JPS589473Y2 - insulation spacer - Google Patents

Description

[Detailed Description of the Invention] The present invention relates to an insulating spacer used for gas insulated switchgear, gas insulated busbars, etc.

Generally, insulating spacers are used for the purpose of holding conductors and separating gas in single-phase or three-phase sealed busbars.

The structure consists of an insulating body in which the conductor or the metal fittings supporting the conductor are integrally molded with thermosetting epoxy resin, and a spacer to alleviate the uneven electric field caused by the flange of the conduit or dust adhering to the surface of the insulating body.

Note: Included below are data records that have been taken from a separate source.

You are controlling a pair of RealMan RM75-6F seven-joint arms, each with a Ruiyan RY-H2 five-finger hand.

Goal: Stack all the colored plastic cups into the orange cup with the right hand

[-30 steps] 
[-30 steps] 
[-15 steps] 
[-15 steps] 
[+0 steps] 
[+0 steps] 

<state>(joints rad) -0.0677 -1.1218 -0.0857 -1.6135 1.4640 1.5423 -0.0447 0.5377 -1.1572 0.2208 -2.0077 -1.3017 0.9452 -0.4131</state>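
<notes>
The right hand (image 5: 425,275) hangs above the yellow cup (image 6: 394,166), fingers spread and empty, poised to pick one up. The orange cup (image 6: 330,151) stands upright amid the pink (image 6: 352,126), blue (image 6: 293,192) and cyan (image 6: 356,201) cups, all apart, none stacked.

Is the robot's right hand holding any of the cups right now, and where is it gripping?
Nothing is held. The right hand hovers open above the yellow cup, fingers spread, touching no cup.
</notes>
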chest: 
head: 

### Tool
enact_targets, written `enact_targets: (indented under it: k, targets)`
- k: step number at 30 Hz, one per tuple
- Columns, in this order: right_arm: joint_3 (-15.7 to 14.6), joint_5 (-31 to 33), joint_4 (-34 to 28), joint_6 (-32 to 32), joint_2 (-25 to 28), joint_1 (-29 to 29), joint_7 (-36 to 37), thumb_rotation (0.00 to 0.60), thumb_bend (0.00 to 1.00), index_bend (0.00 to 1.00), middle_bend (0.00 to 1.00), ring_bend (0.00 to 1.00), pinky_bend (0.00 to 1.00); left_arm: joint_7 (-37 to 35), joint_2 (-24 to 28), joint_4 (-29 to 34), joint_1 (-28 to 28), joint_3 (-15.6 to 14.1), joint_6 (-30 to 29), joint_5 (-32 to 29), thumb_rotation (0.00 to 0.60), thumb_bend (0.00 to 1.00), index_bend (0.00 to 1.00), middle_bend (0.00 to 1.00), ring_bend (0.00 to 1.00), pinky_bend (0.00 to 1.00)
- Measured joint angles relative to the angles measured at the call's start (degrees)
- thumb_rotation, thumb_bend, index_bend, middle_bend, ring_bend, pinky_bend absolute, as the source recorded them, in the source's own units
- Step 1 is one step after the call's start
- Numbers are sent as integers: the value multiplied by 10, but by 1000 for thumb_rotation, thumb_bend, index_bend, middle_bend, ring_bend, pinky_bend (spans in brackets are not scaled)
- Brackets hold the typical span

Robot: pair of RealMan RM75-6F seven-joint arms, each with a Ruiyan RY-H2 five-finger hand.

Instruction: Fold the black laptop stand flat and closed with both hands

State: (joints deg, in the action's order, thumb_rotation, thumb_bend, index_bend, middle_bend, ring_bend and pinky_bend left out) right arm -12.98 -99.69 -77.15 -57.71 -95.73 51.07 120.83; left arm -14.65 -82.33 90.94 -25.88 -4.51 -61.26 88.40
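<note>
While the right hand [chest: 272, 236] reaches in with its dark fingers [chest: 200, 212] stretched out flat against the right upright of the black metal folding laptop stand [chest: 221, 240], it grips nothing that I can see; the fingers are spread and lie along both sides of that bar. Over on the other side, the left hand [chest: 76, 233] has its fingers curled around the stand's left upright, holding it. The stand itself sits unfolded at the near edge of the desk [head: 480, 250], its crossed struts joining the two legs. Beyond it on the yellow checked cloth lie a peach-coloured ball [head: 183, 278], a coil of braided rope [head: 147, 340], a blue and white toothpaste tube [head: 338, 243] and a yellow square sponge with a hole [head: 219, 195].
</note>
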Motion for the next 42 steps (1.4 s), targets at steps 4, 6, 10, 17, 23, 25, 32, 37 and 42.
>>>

Consists of a shield ring placed concentrically with the center of the

The effect of this shield ring can suppress the decline in corona starting voltage and dielectric strength due to contamination near the flange to some extent, but corona discharge is likely to occur not only near the flange but also due to peeling between the center conductor and the resin. Corona discharge in voids and creeping corona generation due to contamination of the insulating material near the conductor are also major problems.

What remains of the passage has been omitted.